Sunday, July 05, 2009

I would be...

Rest of the week, my energy was high. Waking up was a bit slowww due to the heat, which do not let one sleep properly… But, after few Surya Namaskars, my energy has expanding and I would be wide-awake. The achy part near the left knee has been better with my own before sleep therapy, which consists of moksha (my sister got them from Dr. Passang while in Pune, they are incense sticks looking like cigars that you hold near where you have aching, swelling, etc.) and maha narayan taila oil on the achy part and massaging each foot with little sesame oil for about 10 minutes. I believe massaging the feet is especially good because they are all connected right? Feet, knees, hips. If one begins to open up, relax, then the others would also benefit from that. This is my strategy. Therefore, with all this, slowly getting better, but then on Friday, I got over excited and attempted to do Marihchyasana B and D properly. With D, after couple of breaths, I decided this was not a good idea yet because the pain was biting. Well, rest of the day it was a bit achy. Patience is the key! I cannot believe myself that I am still not getting this!

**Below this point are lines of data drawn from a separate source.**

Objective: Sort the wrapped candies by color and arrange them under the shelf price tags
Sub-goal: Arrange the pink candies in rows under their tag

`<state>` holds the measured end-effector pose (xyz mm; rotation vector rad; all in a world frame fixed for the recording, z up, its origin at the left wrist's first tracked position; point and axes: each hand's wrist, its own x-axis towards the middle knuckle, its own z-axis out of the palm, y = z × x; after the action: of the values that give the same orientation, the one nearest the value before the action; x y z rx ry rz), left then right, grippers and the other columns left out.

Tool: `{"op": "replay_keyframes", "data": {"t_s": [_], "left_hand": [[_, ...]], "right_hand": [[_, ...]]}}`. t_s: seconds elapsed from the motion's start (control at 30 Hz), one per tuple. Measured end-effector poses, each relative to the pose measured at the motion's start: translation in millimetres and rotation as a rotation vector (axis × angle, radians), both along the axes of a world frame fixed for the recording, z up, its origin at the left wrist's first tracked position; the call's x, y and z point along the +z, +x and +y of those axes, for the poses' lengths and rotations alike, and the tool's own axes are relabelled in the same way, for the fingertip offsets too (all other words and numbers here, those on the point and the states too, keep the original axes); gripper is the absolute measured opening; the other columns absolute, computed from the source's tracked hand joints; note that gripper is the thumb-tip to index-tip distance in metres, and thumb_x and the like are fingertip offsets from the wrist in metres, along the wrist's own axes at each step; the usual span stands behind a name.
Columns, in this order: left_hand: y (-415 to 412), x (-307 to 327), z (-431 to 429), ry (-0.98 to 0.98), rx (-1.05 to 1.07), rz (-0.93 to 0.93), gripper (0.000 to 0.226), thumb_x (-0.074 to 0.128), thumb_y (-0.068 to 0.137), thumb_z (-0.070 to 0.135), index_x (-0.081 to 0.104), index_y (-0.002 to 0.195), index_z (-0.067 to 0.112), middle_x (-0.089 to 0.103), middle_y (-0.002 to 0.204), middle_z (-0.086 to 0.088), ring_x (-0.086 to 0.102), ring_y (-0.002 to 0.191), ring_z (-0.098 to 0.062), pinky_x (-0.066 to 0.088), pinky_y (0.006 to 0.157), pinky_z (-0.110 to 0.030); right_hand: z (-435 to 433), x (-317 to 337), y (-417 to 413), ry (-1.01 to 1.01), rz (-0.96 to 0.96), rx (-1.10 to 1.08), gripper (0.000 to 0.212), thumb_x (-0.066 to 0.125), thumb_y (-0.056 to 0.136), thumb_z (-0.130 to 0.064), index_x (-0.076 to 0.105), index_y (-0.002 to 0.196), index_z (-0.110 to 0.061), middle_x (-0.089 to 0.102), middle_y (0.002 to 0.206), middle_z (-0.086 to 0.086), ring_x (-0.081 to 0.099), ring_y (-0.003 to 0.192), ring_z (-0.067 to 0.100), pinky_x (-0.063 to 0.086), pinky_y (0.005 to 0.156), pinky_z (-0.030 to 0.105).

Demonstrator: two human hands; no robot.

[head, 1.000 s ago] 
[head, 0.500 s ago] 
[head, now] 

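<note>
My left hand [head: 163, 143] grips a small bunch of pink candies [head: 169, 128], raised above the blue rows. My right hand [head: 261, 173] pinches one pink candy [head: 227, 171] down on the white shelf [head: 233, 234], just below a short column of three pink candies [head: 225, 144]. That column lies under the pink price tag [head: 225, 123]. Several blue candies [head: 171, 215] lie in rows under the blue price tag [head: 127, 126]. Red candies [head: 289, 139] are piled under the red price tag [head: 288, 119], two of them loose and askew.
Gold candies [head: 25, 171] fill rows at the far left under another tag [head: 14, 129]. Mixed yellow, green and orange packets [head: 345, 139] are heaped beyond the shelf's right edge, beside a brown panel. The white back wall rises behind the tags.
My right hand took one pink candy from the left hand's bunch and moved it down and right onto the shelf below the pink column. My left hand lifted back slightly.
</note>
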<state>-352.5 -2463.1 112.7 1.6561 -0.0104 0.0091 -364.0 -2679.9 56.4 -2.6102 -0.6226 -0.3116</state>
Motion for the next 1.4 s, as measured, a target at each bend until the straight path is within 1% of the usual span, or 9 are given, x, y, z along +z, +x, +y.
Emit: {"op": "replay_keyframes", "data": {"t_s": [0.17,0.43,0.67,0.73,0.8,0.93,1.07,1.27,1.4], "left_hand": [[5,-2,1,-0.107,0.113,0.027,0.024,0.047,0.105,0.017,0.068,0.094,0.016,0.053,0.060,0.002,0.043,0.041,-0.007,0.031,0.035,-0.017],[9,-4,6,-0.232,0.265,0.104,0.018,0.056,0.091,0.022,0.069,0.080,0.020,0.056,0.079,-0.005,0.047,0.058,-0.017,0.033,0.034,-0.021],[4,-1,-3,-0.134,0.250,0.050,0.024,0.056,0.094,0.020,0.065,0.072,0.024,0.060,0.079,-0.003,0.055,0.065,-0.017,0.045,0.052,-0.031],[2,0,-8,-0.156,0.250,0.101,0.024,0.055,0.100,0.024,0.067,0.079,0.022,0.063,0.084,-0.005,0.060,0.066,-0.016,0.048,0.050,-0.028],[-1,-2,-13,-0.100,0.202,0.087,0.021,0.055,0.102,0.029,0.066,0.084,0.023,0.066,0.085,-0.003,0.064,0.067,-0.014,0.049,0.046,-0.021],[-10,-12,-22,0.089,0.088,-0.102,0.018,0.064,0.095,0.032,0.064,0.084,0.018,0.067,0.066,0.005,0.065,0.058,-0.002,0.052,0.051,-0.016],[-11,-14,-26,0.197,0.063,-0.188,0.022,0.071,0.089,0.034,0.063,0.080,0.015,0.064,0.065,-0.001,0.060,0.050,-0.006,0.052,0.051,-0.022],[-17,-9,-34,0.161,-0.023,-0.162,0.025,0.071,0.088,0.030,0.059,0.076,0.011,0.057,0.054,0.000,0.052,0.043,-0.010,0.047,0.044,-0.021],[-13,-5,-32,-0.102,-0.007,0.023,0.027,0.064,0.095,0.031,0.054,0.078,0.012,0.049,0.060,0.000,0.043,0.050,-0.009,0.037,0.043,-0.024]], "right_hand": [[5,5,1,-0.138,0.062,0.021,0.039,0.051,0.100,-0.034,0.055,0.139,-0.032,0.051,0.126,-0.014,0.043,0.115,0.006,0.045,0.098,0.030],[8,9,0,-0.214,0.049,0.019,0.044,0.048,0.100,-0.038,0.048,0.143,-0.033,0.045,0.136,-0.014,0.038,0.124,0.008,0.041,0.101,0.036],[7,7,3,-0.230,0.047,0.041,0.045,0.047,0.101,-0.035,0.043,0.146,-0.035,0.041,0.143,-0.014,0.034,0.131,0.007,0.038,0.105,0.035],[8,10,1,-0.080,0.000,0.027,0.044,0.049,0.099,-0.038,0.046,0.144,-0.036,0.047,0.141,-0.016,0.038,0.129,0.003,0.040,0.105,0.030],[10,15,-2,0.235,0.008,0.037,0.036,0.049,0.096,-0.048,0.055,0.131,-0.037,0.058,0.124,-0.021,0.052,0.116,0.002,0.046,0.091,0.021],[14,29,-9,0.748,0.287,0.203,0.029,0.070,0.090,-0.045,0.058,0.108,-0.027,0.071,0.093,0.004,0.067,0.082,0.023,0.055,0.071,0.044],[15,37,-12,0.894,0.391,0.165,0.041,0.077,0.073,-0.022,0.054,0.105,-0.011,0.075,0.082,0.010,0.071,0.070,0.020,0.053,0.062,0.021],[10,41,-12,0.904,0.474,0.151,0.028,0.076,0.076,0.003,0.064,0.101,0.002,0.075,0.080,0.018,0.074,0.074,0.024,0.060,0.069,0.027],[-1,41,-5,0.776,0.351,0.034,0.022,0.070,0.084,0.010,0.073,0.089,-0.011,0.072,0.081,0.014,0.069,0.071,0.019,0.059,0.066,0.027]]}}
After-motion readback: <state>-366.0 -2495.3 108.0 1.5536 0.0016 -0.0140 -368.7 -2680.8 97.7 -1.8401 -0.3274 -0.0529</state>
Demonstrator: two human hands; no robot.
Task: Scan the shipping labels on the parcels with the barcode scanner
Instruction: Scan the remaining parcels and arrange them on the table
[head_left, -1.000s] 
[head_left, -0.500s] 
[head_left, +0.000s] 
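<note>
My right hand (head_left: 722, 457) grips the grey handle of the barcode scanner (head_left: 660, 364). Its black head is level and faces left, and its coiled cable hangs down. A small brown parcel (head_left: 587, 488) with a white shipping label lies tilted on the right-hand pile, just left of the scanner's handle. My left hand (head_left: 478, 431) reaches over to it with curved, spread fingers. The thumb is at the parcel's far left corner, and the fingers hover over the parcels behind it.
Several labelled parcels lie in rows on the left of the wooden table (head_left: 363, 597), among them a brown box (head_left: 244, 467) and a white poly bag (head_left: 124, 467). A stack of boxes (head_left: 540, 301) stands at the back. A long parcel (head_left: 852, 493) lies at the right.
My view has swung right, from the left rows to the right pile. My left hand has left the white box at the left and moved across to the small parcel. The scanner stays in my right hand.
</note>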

I would be my worst student! I have to confess I am not as caring with I am with myself as I am with my own students! This is neither good nor smart! I know I know I know! I apologize from myself and I promise to take care! Now, it is good and I am being patient.

With classes, thing are going fine. Consistency is almost there. Still people are going to vacation and coming back but it has been all right.

Then… I am thinking of doing Satori in Afroz. They have one in the beginning of August. My sister and I have been planning to go to Afroz for a week. She will assist her teacher with a 3 day chanting and meditation course and I was thinking I might do that course. However, yesterday I suddenly had the idea that since I want to do a Vipassana course so much, I can do the Satori instead for the time being. I will see what will be the final decision; it all depends on whether we are allowed to swim once in a while during… and of course to the cost.